Joe Maddon’s messaging to Cubs before the 2017 campaign

Joe Maddon’s messaging to Cubs before the 2017 campaign

Joe Maddon's Washington itinerary didn't include an hour-long sit-down with Chuck Todd for NBC's "Meet the Press." There would be no rehashing the manager's Game 7 decisions as he stood outside the West Wing, though the second question during the media stakeout involved "last year's team" and how the 2017 Cubs are prepared to defend a World Series title.

"You're already there, huh?" Maddon said to a CNN reporter, minutes after President Barack Obama's final official White House event ended on Martin Luther King Jr. Day. 

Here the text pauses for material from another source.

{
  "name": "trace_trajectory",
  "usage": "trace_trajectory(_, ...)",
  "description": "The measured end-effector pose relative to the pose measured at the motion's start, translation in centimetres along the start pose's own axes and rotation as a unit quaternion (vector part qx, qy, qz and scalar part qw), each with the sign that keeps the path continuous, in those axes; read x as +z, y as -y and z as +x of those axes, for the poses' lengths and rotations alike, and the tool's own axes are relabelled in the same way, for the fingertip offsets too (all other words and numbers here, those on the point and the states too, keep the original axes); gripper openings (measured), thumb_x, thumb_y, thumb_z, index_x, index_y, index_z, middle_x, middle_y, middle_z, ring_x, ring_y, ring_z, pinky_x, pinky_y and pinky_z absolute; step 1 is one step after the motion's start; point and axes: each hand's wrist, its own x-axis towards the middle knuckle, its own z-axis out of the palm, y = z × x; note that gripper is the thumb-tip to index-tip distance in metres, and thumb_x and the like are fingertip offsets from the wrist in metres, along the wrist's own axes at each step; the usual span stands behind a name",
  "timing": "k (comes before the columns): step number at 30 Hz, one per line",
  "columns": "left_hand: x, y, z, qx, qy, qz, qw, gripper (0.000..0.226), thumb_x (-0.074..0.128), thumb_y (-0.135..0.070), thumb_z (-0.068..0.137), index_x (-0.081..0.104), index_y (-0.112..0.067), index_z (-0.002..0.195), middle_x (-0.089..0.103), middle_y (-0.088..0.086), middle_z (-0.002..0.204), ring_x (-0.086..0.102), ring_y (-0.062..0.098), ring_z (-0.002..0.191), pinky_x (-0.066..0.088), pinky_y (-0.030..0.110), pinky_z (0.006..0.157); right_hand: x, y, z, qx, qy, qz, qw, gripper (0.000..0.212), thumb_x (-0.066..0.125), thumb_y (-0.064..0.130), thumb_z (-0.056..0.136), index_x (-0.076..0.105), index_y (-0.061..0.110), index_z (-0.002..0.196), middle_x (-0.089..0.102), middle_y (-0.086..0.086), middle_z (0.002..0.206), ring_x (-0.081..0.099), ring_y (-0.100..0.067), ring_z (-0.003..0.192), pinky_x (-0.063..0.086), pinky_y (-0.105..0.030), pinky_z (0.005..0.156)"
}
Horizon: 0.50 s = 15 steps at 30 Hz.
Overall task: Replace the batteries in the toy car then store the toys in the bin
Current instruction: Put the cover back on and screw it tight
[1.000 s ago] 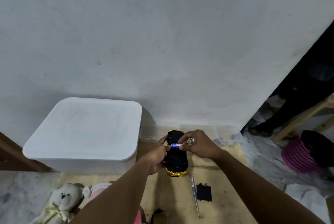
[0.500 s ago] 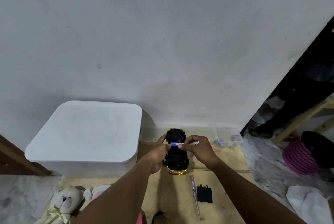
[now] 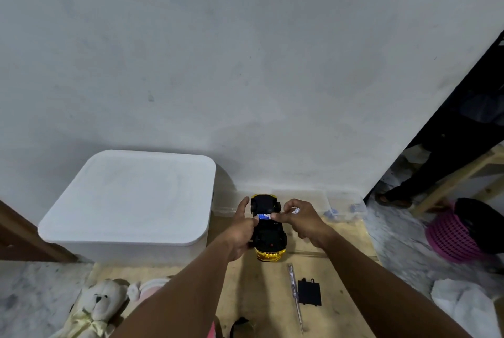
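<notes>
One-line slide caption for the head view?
Left hand grips the upturned toy car while right hand pinches a battery against its underside.

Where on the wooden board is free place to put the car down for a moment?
Bare wood lies below the toy car and left of the screwdriver. Another strip lies right of the battery cover. The bin lid is bare too. Crowded near the teddy bear.

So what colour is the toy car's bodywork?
Shiny gold-yellow; the toy car shows its black underside, head view.
</notes>
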Motion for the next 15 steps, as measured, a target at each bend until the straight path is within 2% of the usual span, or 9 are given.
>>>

But last year's team is gone — preserved now in highlight films and the hearts and minds of generations of Cub fans — even if so many familiar faces will be in Mesa when pitchers and catchers officially report to Arizona on Valentine's Day.

It would be impossible to replicate everything that made the 2016 Cubs so special. Baseball has its own relentless pace and the dynamics are constantly shifting. (Remember when players were passive-aggressively complaining about Maddon's spring-training approach during the final week of a 103-win regular season?) The clubhouse chemistry will inevitably feel different after climbing a Mount Everest of professional sports.

"A mind once stretched has a very difficult time going back to its original form," Maddon said. "We're motivated by it. We want to do it again, of course. There's no question we're trying to do that.

"I'm really leaning on the phrase or the thought of being uncomfortable. I want us to be uncomfortable. I think the moment you get into your comfort zone after having such a significant moment in your life like that, the threat is that you're going to stop growing.

"So I really want us to be uncomfortable. I really want to continue (to see) a pattern of growth and really try to get at them very quickly again."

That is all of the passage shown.